Im deutschen Kaiserreich (Carola Groppe)

 In Sachbücher

Eine Bildungsgeschichte des Bürgertums 1871-1918

Inhaltsüberblick:

In diesem Buch geht es um das soziale Leben des Bürgertums ab Mitte des 19. Jahrhunderts bis zum Ende des Kaiserreich.  Wie verhielten sich Ehepaare als Paare und Eltern, wie wuchsen Jungen und Mädchen auf, wie wurden sie erzogen, wie war die Schul- und Ausbildung organisiert und wie war die bürgerliche Sicht auf den ersten Weltkrieg?

Natürlich gibt es dazu schon vorhandene Studien, Theorien und wissenschaftliche Abhandlungen.
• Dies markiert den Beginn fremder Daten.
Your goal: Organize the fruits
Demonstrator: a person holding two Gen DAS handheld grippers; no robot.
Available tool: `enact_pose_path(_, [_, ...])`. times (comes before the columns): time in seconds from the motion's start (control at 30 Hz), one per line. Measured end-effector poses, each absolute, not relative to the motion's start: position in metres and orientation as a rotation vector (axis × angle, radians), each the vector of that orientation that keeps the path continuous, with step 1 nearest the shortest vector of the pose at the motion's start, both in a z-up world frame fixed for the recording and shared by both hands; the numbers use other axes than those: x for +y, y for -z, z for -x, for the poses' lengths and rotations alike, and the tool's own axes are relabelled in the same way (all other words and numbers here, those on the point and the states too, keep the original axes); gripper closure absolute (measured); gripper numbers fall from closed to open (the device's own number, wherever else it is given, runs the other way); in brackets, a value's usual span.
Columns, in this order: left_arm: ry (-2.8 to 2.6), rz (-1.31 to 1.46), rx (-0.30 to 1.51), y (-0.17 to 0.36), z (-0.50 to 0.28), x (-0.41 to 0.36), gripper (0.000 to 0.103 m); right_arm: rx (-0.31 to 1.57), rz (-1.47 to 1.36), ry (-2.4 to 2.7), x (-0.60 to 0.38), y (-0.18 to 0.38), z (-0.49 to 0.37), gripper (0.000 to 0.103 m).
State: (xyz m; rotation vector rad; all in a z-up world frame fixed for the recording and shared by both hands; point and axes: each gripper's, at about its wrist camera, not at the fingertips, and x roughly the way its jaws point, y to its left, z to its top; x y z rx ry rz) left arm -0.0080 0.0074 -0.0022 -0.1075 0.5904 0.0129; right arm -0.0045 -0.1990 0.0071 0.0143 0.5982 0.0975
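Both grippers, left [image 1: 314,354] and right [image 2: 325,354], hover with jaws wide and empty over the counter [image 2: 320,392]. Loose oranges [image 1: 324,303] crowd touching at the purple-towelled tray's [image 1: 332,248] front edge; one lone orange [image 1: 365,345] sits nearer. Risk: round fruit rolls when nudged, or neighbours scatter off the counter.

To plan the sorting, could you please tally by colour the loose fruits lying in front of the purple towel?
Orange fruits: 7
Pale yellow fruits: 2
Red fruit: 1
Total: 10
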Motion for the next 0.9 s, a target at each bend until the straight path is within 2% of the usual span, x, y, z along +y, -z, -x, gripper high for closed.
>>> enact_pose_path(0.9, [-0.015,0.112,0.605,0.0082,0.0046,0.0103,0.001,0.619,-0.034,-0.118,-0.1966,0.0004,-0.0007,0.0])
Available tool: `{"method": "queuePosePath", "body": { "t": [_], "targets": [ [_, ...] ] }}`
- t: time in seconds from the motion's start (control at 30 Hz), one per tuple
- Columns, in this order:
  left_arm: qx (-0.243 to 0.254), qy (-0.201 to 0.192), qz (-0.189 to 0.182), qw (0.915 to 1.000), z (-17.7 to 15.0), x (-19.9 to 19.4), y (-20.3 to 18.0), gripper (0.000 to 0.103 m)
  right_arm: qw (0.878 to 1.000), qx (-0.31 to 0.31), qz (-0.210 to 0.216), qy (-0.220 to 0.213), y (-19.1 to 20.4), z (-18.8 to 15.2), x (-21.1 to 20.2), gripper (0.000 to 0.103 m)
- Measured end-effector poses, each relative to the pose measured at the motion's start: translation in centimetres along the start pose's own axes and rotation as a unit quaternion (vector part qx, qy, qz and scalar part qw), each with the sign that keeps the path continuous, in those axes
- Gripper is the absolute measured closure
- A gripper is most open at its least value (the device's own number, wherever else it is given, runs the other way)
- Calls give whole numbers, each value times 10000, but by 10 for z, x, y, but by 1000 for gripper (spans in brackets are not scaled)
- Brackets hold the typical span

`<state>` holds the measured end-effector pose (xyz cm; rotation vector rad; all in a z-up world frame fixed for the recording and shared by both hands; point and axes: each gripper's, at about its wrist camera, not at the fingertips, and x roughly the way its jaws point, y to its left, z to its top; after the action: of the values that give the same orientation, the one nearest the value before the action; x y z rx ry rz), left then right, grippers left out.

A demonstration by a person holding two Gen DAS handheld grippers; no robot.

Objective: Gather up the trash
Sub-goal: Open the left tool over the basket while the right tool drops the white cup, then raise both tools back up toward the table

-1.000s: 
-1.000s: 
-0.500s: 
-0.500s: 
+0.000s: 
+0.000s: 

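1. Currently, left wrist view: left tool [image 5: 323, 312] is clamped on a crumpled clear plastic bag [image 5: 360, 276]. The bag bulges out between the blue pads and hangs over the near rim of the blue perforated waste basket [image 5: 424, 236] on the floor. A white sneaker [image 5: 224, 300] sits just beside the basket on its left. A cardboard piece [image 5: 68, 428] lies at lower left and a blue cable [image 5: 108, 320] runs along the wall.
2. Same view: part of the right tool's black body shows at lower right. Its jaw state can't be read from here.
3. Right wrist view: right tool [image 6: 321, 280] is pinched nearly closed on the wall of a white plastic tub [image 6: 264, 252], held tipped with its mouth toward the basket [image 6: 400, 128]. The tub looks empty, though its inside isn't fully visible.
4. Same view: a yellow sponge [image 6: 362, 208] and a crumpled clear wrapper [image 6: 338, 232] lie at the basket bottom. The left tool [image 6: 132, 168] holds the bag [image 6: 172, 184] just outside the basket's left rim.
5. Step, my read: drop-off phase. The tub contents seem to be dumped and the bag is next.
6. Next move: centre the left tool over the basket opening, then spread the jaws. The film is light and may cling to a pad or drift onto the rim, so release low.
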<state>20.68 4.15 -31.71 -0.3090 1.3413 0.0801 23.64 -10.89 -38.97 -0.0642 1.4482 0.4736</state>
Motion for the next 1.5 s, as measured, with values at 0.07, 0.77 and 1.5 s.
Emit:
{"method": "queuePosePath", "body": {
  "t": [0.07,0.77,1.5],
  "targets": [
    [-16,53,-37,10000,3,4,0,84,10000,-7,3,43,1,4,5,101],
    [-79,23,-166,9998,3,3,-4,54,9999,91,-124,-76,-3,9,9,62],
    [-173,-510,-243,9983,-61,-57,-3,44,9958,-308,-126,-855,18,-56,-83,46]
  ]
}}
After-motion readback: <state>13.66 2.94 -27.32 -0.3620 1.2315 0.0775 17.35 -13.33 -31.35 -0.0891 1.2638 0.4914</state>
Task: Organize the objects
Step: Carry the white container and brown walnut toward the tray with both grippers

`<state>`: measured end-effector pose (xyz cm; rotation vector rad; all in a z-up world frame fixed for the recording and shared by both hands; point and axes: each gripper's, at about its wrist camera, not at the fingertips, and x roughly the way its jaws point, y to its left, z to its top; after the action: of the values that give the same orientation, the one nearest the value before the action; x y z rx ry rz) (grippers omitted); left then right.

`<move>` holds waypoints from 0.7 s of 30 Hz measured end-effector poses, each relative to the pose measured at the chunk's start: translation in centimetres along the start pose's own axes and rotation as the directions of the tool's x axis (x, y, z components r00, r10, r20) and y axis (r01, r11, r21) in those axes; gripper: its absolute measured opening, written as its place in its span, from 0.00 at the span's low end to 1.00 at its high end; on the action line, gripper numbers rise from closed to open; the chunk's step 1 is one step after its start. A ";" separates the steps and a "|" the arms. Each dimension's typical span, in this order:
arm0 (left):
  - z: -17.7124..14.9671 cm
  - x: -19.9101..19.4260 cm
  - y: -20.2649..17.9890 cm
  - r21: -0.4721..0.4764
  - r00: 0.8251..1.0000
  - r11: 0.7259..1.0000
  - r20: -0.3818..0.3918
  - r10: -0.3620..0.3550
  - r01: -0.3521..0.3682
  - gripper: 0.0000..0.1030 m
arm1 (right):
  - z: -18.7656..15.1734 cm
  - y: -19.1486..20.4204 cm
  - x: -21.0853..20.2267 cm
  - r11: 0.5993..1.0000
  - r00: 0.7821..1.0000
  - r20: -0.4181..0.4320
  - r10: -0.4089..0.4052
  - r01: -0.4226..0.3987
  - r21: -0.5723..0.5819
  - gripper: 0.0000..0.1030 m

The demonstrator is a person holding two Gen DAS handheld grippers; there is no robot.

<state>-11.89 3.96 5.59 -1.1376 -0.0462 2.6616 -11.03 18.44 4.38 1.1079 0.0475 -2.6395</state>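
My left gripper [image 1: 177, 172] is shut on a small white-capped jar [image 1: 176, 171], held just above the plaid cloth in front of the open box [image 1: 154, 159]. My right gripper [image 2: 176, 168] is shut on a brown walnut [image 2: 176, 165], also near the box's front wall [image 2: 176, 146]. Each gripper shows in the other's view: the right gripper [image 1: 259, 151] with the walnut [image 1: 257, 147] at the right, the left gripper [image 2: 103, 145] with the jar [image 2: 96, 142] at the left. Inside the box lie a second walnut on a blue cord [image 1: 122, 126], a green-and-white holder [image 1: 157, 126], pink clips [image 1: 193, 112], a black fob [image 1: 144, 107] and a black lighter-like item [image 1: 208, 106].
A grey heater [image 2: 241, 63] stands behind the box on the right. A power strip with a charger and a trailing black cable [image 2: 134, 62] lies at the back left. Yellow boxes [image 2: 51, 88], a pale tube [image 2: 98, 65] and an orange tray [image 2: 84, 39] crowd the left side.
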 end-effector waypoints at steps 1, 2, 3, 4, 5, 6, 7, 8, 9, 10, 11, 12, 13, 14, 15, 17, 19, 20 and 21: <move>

Es ist aber immer wieder gut, diese zu überprüfen und mit neuen Erkenntnissen zu hinterfragen. Im Falle von Autorin Carola Groppe geschah das durch einen großer Brieffundus einer verzweigten Unternehmerfamilie. Anhand der vielen (tausenden) persönlichen Briefe analysiert die Autorin zum einen, wie persönliche Beziehungen zwischen Familienmitgliedern gestaltet waren. Zum anderen stellt sie ihre Erkenntnisse dem bestehenden Forschungssstand gegenüber.

Die Autorin konstatiert, daß viele zwischenmenschliche Beziehungen freier und liberaler waren als bis dato dargestellt. Ehepartner kommunizieren auf Augenhöhe, Mädchen dürfen Indianerbücher lesen und beide (!) Eltern sind sehr um ihren Nachwuchs bemüht – auch wenn die Mutter in der Familie die Hauptrolle innehat. Daneben bestätigen die Briefe auch bekannte Fakten: Jungen und Mädchen werden jeweils unterschiedlich jeweils für ihre späteren Rollen (Ernährer; Hausfrau und Mutter) erzogen und ausgebildet. Und es gibt selbst innerhalb von Familien mit ähnlichem sozialen Status größere individuelle Unterschiede in der Erziehung und dem zwischenmenschlichen Verhalten. Weiterhin wird verschiedentlich festgestellt, daß es zum Leben der bürgerlichen Menschen im Kaiserreich bzw. zu den unterschiedlichen Bildungswegen noch gar nicht viele Studien und Untersuchungen gibt, z.B. zu Mädchenschulen, damals im bürgerlichen Milieu die übliche Form der „höheren weiblichen Bildung“.

Fazit

Wer sich für das Thema „Sozialgeschichte des Bürgertums“ interessiert und dazu auch die aktuelle Forschung verfolgt, für den ist dieser Titel hochinteressant und auch eine gute Bestandsaufnahme bisheriger Thesen und Untersuchungen dazu. Es werden viele Briefstellen zitiert und auch entsprechend auf Forschungsergebnisse verwiesen. Ein gut geschriebenes Buch mit wissenschaftlichem Anspruch.

Über die Autorin:

Carola Groppe, geb. 1964, ist Professorin für Erziehungswissenschaft, insbesondere Historische Bildungsforschung an der Helmut-Schmidt-Universität/Universität der Bundeswehr Hamburg.

Das Buch ist im Böhlau Verlag erschienen.